[PROBLEM STATEMENT] Return every line of the listing, exactly as it reads.

[STORED DATA]
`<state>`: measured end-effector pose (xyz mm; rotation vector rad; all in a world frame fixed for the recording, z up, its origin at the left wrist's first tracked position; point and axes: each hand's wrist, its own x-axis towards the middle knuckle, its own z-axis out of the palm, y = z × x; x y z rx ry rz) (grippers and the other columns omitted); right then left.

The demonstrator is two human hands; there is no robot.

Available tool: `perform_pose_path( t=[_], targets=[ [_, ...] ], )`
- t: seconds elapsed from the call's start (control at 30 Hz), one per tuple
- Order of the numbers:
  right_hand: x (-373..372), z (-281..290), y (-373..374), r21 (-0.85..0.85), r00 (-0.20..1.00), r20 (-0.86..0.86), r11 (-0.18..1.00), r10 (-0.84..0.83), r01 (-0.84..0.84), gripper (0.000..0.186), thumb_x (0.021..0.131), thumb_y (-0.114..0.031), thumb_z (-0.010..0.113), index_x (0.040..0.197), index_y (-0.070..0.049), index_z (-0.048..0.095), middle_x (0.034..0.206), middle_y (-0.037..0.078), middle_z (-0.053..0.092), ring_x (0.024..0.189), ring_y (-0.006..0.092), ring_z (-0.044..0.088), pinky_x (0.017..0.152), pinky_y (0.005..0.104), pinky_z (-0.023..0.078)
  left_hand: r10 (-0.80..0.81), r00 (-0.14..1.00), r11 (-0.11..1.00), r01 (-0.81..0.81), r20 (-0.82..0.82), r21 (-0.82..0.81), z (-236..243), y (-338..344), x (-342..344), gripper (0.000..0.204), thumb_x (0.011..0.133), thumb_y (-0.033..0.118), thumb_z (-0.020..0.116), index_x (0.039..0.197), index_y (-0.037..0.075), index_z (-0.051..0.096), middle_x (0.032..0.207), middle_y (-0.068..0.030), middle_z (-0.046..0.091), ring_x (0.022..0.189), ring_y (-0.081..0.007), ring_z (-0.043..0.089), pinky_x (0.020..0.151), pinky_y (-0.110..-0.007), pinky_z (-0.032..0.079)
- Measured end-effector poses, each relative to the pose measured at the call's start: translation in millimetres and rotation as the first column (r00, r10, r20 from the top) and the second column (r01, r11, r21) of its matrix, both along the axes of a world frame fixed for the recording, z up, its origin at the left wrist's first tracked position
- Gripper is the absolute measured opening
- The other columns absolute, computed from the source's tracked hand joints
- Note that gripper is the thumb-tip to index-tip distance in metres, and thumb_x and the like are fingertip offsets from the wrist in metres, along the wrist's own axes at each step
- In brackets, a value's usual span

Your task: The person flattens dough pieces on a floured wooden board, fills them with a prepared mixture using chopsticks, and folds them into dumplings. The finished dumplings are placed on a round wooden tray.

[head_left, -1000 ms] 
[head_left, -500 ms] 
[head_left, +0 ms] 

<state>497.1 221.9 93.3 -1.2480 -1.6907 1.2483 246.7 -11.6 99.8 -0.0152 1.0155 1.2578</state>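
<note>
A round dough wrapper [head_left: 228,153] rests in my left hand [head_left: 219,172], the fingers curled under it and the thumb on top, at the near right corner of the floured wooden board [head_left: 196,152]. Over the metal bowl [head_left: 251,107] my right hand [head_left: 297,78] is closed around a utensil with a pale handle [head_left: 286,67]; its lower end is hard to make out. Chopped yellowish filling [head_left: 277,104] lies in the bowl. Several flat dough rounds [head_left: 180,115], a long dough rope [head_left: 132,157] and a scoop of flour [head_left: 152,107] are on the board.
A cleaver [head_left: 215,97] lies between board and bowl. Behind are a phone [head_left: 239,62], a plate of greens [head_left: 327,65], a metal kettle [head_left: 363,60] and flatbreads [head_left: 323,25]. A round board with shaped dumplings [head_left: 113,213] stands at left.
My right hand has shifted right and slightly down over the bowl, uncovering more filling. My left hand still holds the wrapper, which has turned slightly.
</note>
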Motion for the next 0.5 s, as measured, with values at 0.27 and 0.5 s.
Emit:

[RESPONSE FOR THIS EXERCISE]
`<state>`: measured end-effector pose (xyz mm; rotation vector rad; all in a world frame fixed for the recording, z up, its origin at the left wrist's first tracked position; point and axes: each hand's wrist, its own x-axis towards the middle knuckle, its own z-axis out of the palm, y = z × x; x y z rx ry rz) (grippers and the other columns omitted); right then left.

The demonstrator is two human hands; there is no robot.

Available tool: `perform_pose_path( t=[_], targets=[ [_, ...] ], )`
- t: seconds elapsed from the call's start (control at 30 Hz), one per tuple
- Order of the numbers:
  right_hand: x (-373..372), z (-281..290), y (-373..374), r21 (-0.85..0.85), r00 (-0.20..1.00), r20 (-0.86..0.86), r11 (-0.18..1.00), r10 (-0.84..0.83), r01 (-0.84..0.84), gripper (0.000..0.186), thumb_x (0.021..0.131), thumb_y (-0.114..0.031), thumb_z (-0.010..0.113), index_x (0.040..0.197), index_y (-0.070..0.049), index_z (-0.048..0.095), middle_x (0.034..0.206), middle_y (-0.037..0.078), middle_z (-0.053..0.092), ring_x (0.024..0.189), ring_y (-0.006..0.092), ring_z (-0.044..0.088), pinky_x (0.017..0.152), pinky_y (0.005..0.104), pinky_z (-0.023..0.078)
  left_hand: r10 (-0.80..0.81), r00 (-0.14..1.00), r11 (-0.11..1.00), r01 (-0.81..0.81), r20 (-0.82..0.82), r21 (-0.82..0.81), z (-236..243), y (-338..344), x (-342..344), gripper (0.000..0.204), thumb_x (0.011..0.133), thumb_y (-0.033..0.118), thumb_z (-0.020..0.116), index_x (0.039..0.197), index_y (-0.037..0.075), index_z (-0.051..0.096), middle_x (0.032..0.207), middle_y (-0.068..0.030), middle_z (-0.046..0.091), ring_x (0.022..0.189), ring_y (-0.081..0.007), ring_z (-0.043..0.089), pinky_x (0.020..0.151), pinky_y (-0.110..-0.007), pinky_z (-0.032..0.079)
- Measured end-effector poses, each relative to the pose measured at the call's start: translation in millimetres and rotation as the first column (r00, r10, r20 from the top) and the second column (r01, r11, r21) of its matrix, both along the axes of a world frame fixed for the recording, z up, its origin at the left wrist's first tracked position
- Gripper is the absolute measured opening
- The other columns absolute, computed from the source's tracked hand joints
- Note that gripper is the thumb-tip to index-tip distance in metres, and thumb_x and the like are fingertip offsets from the wrist in metres, along the wrist's own axes at each step
- In brackets, a value's usual span

Your task: The person flattens dough pieces on a floured wooden board, fills them with a prepared mixture using chopsticks, and folds them into dumplings. The finished dumplings are placed on a round wooden tray.

[head_left, -1000 ms] 
[head_left, -500 ms] 
[head_left, +0 ms] 

<state>497.1 221.9 93.3 -1.2480 -1.6907 1.2483 246.7 -11.6 99.8 -0.0152 1.0155 1.2578</state>
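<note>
A round dough wrapper [head_left: 228,153] rests in my left hand [head_left: 219,172], the fingers curled under it and the thumb on top, at the near right corner of the floured wooden board [head_left: 196,152]. Over the metal bowl [head_left: 251,107] my right hand [head_left: 297,78] is closed around a utensil with a pale handle [head_left: 286,67]; its lower end is hard to make out. Chopped yellowish filling [head_left: 277,104] lies in the bowl. Several flat dough rounds [head_left: 180,115], a long dough rope [head_left: 132,157] and a scoop of flour [head_left: 152,107] are on the board.
A cleaver [head_left: 215,97] lies between board and bowl. Behind are a phone [head_left: 239,62], a plate of greens [head_left: 327,65], a metal kettle [head_left: 363,60] and flatbreads [head_left: 323,25]. A round board with shaped dumplings [head_left: 113,213] stands at left.
My right hand has shifted right and slightly down over the bowl, uncovering more filling. My left hand still holds the wrapper, which has turned slightly.
</note>
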Motion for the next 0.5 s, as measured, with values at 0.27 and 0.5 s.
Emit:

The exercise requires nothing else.